CRUM: The label wouldn’t matter.
SPIEGEL: But in her milkshake study, that is not what Crum found. If you believed that you were drinking the Indulgent shake, your body responded as if you had just consumed three times more food.
CRUM: The ghrelin levels dropped about three times more when they were consuming the Indulgent shake – or thought they were consuming the indulgent shake – than when they were consuming the sensible shake or thought they were consuming the sensible shake.
SPIEGEL: Is that a big difference?
CRUM: That’s a big difference. Yeah. It’s both statistically significant also, you know, practically meaningful, considering that it was three times the drop.
SPIEGEL: Which, at least for me, raises a pretty profound question. So does that mean that the facts don’t really matter, it’s what we think of the facts that matter?
CRUM: I don’t think I would go that far yet. There’s a lot more tests that we need to do to figure out, you know, how much do the nutrients matter and how much does our mindset matter?
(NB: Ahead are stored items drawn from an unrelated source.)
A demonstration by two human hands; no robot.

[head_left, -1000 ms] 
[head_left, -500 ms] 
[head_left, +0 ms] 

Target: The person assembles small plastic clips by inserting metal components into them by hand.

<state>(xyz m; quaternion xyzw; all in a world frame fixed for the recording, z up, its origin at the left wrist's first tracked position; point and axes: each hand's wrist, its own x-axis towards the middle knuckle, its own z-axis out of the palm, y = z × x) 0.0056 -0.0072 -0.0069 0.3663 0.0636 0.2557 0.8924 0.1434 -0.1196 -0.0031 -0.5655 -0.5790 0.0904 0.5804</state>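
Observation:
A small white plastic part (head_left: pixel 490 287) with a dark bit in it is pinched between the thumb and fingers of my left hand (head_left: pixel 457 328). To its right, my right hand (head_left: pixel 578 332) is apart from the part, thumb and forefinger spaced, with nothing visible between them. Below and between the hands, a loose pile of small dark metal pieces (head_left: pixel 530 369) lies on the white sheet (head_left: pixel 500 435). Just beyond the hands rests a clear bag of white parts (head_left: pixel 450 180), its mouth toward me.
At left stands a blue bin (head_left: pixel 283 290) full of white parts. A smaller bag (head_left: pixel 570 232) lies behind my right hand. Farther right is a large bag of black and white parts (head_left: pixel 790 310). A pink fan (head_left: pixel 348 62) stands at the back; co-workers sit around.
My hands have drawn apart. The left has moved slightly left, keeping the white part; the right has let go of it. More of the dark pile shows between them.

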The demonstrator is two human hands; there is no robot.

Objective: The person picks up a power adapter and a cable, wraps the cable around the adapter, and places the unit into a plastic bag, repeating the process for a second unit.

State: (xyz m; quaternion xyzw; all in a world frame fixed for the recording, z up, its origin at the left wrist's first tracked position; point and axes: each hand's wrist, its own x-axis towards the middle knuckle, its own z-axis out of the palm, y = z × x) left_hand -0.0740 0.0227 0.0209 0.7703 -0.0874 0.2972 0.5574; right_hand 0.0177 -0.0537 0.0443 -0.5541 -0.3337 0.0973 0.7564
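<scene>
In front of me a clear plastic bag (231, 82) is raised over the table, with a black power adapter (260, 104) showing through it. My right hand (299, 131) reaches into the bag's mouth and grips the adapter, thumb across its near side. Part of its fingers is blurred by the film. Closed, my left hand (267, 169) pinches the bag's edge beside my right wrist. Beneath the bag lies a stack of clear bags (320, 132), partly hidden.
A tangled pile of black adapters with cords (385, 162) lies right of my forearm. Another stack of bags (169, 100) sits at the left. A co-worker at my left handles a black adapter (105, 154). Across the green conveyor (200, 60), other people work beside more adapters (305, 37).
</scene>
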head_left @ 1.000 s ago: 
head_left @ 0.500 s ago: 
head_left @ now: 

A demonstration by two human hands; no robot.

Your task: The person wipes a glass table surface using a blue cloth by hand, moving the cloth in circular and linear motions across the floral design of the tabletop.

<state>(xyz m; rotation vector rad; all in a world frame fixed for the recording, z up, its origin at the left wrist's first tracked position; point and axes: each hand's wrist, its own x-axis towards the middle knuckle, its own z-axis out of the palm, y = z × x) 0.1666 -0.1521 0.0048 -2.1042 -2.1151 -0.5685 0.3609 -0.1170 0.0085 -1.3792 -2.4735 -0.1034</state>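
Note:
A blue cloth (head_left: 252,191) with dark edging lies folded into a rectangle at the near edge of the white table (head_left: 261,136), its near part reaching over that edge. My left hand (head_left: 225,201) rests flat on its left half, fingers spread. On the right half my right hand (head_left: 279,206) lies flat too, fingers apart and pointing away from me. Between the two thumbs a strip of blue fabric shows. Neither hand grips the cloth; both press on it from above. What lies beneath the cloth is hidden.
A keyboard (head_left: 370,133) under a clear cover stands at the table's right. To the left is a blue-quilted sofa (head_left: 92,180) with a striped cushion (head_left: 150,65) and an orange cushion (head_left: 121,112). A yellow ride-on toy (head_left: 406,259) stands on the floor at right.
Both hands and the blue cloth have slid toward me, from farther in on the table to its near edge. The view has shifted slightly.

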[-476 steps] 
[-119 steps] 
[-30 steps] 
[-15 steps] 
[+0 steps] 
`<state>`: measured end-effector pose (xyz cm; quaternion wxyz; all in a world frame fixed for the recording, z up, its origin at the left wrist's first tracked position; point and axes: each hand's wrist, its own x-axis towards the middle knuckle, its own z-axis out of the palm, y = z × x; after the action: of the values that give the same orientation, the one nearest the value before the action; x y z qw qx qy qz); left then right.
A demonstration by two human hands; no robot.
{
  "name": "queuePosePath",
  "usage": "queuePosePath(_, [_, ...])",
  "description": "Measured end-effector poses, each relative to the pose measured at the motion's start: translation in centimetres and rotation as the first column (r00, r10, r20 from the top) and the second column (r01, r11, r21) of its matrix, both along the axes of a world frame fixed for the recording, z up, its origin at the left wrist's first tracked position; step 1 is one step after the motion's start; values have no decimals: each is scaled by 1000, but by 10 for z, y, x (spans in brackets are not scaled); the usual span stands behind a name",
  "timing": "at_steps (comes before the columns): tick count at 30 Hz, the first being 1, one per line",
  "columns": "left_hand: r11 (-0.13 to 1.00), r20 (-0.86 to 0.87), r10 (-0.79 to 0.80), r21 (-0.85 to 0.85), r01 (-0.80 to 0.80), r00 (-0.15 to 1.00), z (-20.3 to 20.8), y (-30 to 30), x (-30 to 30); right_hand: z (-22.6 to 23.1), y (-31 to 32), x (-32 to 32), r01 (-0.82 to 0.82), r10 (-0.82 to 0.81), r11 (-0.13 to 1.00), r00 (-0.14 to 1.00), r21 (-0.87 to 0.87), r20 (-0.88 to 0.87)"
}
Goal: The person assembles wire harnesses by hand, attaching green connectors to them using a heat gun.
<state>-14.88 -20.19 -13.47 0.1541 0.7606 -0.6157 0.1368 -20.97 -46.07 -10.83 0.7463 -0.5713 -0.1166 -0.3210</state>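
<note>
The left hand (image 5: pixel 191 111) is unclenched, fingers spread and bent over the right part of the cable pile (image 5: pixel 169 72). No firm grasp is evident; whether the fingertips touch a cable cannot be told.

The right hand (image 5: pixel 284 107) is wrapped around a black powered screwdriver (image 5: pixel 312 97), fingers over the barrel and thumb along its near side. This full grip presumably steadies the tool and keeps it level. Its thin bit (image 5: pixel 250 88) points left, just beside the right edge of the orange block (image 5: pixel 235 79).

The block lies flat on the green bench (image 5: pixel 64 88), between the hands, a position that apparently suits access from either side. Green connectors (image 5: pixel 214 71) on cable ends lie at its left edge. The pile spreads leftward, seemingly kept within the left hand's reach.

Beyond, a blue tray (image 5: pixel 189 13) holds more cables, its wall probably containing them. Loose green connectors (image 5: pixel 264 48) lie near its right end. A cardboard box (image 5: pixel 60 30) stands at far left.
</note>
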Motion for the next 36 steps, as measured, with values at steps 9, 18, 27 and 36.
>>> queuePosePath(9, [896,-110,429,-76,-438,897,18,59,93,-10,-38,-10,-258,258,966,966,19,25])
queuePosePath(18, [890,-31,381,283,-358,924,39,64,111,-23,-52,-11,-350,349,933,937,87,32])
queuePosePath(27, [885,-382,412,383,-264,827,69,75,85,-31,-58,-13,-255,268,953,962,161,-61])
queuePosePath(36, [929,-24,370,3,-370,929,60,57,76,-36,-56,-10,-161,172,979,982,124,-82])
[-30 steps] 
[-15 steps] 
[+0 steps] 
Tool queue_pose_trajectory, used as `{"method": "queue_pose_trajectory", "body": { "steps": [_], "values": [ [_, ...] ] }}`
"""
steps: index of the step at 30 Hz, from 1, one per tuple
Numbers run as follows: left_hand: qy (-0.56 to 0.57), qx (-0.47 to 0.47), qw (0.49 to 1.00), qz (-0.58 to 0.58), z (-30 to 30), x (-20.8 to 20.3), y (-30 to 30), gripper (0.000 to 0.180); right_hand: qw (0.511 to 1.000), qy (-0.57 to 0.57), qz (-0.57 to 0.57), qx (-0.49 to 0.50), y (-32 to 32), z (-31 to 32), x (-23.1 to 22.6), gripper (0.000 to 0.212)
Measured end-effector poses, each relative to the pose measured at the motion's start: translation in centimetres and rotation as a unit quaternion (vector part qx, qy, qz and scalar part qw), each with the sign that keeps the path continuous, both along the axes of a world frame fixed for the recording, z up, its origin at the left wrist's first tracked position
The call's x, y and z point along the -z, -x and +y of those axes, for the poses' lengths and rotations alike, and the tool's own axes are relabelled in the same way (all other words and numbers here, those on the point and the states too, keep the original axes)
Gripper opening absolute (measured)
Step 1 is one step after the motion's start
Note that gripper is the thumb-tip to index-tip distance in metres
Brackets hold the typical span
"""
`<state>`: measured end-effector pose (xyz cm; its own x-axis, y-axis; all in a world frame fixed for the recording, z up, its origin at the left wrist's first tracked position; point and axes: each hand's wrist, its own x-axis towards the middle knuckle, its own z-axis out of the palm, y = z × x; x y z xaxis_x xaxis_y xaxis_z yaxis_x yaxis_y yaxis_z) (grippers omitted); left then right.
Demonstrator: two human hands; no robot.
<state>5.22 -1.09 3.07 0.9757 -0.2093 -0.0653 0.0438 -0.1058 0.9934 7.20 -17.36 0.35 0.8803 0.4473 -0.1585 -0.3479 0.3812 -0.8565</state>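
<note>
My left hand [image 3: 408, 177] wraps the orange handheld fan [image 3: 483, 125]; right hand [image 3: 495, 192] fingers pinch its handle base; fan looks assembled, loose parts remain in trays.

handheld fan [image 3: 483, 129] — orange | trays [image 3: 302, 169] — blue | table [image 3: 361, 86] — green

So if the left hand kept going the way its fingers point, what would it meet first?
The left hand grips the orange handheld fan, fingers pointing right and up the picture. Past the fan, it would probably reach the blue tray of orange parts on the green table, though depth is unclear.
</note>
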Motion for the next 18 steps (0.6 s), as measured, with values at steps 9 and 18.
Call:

SPIEGEL: But Crum did say this…
CRUM: Our beliefs matter virtually in every domain, in everything we do. How much is a mystery. And I think that we haven’t given enough credit to the role of our beliefs in determining our physiology, our reality. You know, we have this very simple metabolic science; calories in, calories out. People don’t want to account for the fact that our beliefs matter too. But they do, and we’re finding that more and more the more that we research and explore these topics.
SPIEGEL: After he finished in the frozen pizza section, Justin Holden wandered a couple isles over and got himself a bright blue sports drink to go with it. The liquid almost glowed under the lights of the store as he put his stuff on the conveyor belt in front of the cashier.
(SOUNDBITE OF BEEP)
HOLDEN: Thank you. No. I’ll carry it. Thank you.
SPIEGEL: Holden didn’t want a bag. When he was done he just picked up his dinner and tucked it under his arm and went out into the night. Within an hour, the pizza would be in his stomach, mingling there with a set of beliefs that he got from the back of a box.
Alix Spiegel, NPR News, Washington.
(SOUNDBITE OF SONG, “MILKSHAKE”)
KELIS: My milkshake brings all the boys to the yard. And there like, it’s better than yours.
GREENE: It’s MORNING EDITION from NPR News.